In order to perfect the pledge and security interests granted herein against
Borrower to the extent the same can be perfected by filing a financing
statement, UCC Financing Statements must be filed with the Secretary of State
of New York, the office of the Register of the City of New York, New York
County, the City of Boston, the City of Newton and the Massachusetts
Secretary of State.

          (e)  The Property Owner, the Mezzanine Mortgagee and the Account
Depository Bank have executed and delivered the Mezzanine Mortgage Loan
Agreement and the Deposit Account Agreement, as applicable, and the Central
Account and the other sub-accounts described in the Mezzanine Mortgage Loan
Agreement have been created.  Other than the bank account described on
Exhibit "A" hereto (the "Clearing Account"), there are no other accounts
maintained by any of the Borrower Parties, the Property Owner or any manager
of the Mezzanine Property for the collection of Rents with respect to the
ownership and operation of the Mezzanine Property and that, so long as any of
the Obligations shall be outstanding or any Bank shall have an obligation to
advance proceeds of the Loan to Borrower, none of  the Borrower Parties
shall, nor shall any of the Borrower Parties permit the Property Owner or any
manager of the Mezzanine Property to, open any account for the collection of
Rents with respect to the Mezzanine Property other than those created
pursuant to the Mezzanine Mortgage Loan Agreement and shall deposit all Rents
in the Deposit Account as required therein.
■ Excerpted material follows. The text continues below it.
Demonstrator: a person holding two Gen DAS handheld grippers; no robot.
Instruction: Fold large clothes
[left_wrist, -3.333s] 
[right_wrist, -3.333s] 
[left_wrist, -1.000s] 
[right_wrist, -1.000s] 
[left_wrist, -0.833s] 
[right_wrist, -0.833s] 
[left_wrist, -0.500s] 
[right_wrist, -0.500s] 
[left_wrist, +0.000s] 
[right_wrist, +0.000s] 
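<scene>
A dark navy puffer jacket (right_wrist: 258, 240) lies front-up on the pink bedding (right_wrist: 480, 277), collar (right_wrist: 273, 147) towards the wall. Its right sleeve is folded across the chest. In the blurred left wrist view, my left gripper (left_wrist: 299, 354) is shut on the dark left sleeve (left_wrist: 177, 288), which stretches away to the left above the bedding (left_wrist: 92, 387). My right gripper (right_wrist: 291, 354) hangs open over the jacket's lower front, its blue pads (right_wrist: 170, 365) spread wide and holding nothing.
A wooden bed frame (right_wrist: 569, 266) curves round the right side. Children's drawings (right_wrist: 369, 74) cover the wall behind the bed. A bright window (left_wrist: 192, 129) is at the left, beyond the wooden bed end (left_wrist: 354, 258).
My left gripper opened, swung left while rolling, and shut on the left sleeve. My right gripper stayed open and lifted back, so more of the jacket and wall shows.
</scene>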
     5.   General Covenants.  The Borrower covenants and agrees that, so long
as any of the Obligations are outstanding or have not been paid or performed
or any Bank shall have an obligation to advance proceeds of the Loan to
Borrower:

          (a)       Borrower, without the prior written consent of Agent,
which consent may be withheld by Agent in its sole and absolute discretion,
shall not directly, indirectly or by operation of law sell, transfer, assign,
dispose of, pledge, convey, option, mortgage, hypothecate or encumber any of
the Collateral.

          (b)       Borrower shall at all times defend the Collateral against
all claims and demands of all persons at any time claiming any interest in
the Collateral adverse to Agent's interest in the Collateral as granted
hereunder.

          (c)  Borrower shall pay all taxes and other charges imposed against
the Collateral, shall not use the Collateral illegally, and shall not suffer
to exist any loss, theft, damage or destruction of the Collateral and shall
suffer to exist no levy, seizure or attachment of the Collateral.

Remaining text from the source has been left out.